TASK OBJECTIVE:
A precise repetition of every line below is the required answer.
EXERCISE MATERIALS Start Marker
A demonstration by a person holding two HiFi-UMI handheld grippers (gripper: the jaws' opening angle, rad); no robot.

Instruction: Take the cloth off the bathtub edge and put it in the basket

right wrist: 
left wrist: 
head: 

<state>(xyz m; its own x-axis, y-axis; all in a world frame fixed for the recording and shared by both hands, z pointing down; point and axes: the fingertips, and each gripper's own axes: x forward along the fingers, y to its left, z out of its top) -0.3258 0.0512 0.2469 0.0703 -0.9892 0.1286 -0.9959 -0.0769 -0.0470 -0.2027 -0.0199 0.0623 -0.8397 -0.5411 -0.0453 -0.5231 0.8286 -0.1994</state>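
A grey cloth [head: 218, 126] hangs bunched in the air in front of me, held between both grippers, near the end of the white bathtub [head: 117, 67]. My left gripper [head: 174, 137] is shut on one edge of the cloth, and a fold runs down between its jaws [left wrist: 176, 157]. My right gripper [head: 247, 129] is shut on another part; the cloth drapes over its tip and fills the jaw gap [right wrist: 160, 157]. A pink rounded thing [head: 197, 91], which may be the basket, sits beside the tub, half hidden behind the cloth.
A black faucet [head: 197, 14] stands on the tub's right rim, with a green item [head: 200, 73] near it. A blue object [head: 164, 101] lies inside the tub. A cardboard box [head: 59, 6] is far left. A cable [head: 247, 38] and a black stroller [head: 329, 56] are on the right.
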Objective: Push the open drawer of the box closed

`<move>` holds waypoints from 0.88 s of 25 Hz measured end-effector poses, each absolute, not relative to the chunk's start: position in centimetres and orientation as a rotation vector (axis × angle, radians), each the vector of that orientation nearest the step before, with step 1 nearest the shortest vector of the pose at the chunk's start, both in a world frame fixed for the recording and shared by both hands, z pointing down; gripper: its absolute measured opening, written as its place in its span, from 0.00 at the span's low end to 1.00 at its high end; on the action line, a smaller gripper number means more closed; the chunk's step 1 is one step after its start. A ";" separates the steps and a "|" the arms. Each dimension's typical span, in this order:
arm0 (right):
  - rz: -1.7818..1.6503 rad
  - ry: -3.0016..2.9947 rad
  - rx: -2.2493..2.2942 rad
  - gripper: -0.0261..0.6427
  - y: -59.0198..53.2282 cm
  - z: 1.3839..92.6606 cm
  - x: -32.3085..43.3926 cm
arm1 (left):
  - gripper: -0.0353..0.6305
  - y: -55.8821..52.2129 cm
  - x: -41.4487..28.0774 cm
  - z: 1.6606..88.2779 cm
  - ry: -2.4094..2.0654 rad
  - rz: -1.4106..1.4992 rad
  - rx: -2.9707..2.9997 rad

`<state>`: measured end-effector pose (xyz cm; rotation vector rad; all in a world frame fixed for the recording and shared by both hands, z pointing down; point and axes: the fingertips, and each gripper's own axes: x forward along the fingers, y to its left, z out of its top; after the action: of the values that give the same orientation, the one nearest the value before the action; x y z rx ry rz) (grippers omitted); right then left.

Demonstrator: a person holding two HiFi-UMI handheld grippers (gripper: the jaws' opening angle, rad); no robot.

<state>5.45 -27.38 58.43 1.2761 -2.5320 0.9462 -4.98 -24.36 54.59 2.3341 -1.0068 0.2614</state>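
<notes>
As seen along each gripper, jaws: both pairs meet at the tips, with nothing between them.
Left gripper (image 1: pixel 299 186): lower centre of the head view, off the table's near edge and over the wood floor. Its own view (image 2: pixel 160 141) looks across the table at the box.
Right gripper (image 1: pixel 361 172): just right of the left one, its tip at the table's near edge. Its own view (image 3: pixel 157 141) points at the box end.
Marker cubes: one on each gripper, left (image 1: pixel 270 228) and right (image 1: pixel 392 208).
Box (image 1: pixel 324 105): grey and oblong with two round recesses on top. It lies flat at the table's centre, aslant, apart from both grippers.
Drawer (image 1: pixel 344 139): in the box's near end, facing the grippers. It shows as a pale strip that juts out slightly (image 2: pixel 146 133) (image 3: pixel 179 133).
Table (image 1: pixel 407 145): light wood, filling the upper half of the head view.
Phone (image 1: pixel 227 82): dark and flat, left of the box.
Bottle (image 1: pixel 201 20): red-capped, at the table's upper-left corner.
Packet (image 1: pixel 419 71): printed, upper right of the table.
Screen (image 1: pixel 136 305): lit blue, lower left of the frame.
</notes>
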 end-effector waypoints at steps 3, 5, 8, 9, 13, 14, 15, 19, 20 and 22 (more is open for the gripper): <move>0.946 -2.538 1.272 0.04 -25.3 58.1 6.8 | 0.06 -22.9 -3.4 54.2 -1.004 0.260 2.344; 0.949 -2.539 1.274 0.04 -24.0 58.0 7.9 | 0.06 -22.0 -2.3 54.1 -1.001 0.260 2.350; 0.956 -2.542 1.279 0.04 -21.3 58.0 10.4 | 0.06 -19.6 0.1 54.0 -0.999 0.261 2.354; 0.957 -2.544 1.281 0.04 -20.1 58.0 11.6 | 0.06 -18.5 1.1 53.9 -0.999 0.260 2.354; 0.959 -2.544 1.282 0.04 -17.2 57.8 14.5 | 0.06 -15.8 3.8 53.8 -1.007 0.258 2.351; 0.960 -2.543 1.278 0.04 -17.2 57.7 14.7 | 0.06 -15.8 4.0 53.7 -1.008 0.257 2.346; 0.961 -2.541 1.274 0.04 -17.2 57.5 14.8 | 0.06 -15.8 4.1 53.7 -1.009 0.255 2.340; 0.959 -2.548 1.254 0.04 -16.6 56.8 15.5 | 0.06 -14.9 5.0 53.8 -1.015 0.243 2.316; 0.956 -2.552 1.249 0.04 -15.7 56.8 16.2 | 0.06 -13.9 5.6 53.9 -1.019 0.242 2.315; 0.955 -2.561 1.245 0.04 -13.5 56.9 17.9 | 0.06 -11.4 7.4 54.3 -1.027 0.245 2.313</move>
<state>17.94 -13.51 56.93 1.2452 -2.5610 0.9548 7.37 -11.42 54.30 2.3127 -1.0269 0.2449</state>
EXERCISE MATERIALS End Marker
SOLUTION BELOW:
A demonstration by a person holding two HiFi-UMI handheld grippers (gripper: the jaws' opening angle, rad); no robot.

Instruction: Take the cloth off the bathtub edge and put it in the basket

right wrist: 
left wrist: 
head: 

<state>(xyz m; its own x-axis, y-axis; all in a world frame fixed for the recording and shared by both hands, z pointing down; point and axes: the fingertips, and each gripper's own axes: x forward along the fingers, y to its left, z out of its top) -0.3258 0.0512 0.2469 0.0703 -0.9892 0.1286 -0.9959 -0.0769 -0.0470 -0.2027 -0.0199 0.0623 -0.8397 -0.5411 -0.0453 -0.5231 0.8286 -0.1994</state>
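A grey cloth [head: 218, 126] hangs bunched in the air in front of me, held between both grippers, near the end of the white bathtub [head: 117, 67]. My left gripper [head: 174, 137] is shut on one edge of the cloth, and a fold runs down between its jaws [left wrist: 176, 157]. My right gripper [head: 247, 129] is shut on another part; the cloth drapes over its tip and fills the jaw gap [right wrist: 160, 157]. A pink rounded thing [head: 197, 91], which may be the basket, sits beside the tub, half hidden behind the cloth.
A black faucet [head: 197, 14] stands on the tub's right rim, with a green item [head: 200, 73] near it. A blue object [head: 164, 101] lies inside the tub. A cardboard box [head: 59, 6] is far left. A cable [head: 247, 38] and a black stroller [head: 329, 56] are on the right.
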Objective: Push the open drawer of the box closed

`<move>` holds waypoints from 0.88 s of 25 Hz measured end-effector poses, each absolute, not relative to the chunk's start: position in centimetres and orientation as a rotation vector (axis × angle, radians), each the vector of that orientation nearest the step before, with step 1 nearest the shortest vector of the pose at the chunk's start, both in a world frame fixed for the recording and shared by both hands, z pointing down; gripper: its absolute measured opening, written as its place in its span, from 0.00 at the span's low end to 1.00 at its high end; on the action line, a smaller gripper number means more closed; the chunk's step 1 is one step after its start. A ";" separates the steps and a "|" the arms. Each dimension's typical span, in this order:
arm0 (right):
  - rz: -1.7818..1.6503 rad
  - ry: -3.0016..2.9947 rad
  - rx: -2.2493..2.2942 rad
  - gripper: -0.0261..0.6427
  - y: -59.0198..53.2282 cm
  - z: 1.3839..92.6606 cm
  - x: -32.3085..43.3926 cm
arm1 (left):
  - gripper: -0.0353..0.6305
  - y: -55.8821..52.2129 cm
  - x: -41.4487..28.0774 cm
  - z: 1.6606..88.2779 cm
  - ry: -2.4094..2.0654 rad
  - rz: -1.4106..1.4992 rad
  - rx: -2.9707..2.9997 rad

`<state>`: measured end-effector pose (xyz cm; rotation vector rad; all in a world frame fixed for the recording and shared by both hands, z pointing down; point and axes: the fingertips, and each gripper's own axes: x forward along the fingers, y to its left, z out of its top; after the action: of the values that give the same orientation, the one nearest the value before the action; x y z rx ry rz) (grippers omitted); right then left.

Demonstrator: a person holding two HiFi-UMI handheld grippers (gripper: the jaws' opening angle, rad); no robot.

<state>5.45 -27.38 58.43 1.2761 -2.5320 0.9462 -4.98 -24.36 54.59 2.3341 -1.0068 0.2614</state>
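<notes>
As seen along each gripper, jaws: both pairs meet at the tips, with nothing between them.
Left gripper (image 1: pixel 299 186): lower centre of the head view, off the table's near edge and over the wood floor. Its own view (image 2: pixel 160 141) looks across the table at the box.
Right gripper (image 1: pixel 361 172): just right of the left one, its tip at the table's near edge. Its own view (image 3: pixel 157 141) points at the box end.
Marker cubes: one on each gripper, left (image 1: pixel 270 228) and right (image 1: pixel 392 208).
Box (image 1: pixel 324 105): grey and oblong with two round recesses on top. It lies flat at the table's centre, aslant, apart from both grippers.
Drawer (image 1: pixel 344 139): in the box's near end, facing the grippers. It shows as a pale strip that juts out slightly (image 2: pixel 146 133) (image 3: pixel 179 133).
Table (image 1: pixel 407 145): light wood, filling the upper half of the head view.
Phone (image 1: pixel 227 82): dark and flat, left of the box.
Bottle (image 1: pixel 201 20): red-capped, at the table's upper-left corner.
Packet (image 1: pixel 419 71): printed, upper right of the table.
Screen (image 1: pixel 136 305): lit blue, lower left of the frame.
</notes>
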 end-effector waypoints at steps 3, 5, 8, 9, 13, 14, 15, 19, 20 and 22 (more is open for the gripper): <move>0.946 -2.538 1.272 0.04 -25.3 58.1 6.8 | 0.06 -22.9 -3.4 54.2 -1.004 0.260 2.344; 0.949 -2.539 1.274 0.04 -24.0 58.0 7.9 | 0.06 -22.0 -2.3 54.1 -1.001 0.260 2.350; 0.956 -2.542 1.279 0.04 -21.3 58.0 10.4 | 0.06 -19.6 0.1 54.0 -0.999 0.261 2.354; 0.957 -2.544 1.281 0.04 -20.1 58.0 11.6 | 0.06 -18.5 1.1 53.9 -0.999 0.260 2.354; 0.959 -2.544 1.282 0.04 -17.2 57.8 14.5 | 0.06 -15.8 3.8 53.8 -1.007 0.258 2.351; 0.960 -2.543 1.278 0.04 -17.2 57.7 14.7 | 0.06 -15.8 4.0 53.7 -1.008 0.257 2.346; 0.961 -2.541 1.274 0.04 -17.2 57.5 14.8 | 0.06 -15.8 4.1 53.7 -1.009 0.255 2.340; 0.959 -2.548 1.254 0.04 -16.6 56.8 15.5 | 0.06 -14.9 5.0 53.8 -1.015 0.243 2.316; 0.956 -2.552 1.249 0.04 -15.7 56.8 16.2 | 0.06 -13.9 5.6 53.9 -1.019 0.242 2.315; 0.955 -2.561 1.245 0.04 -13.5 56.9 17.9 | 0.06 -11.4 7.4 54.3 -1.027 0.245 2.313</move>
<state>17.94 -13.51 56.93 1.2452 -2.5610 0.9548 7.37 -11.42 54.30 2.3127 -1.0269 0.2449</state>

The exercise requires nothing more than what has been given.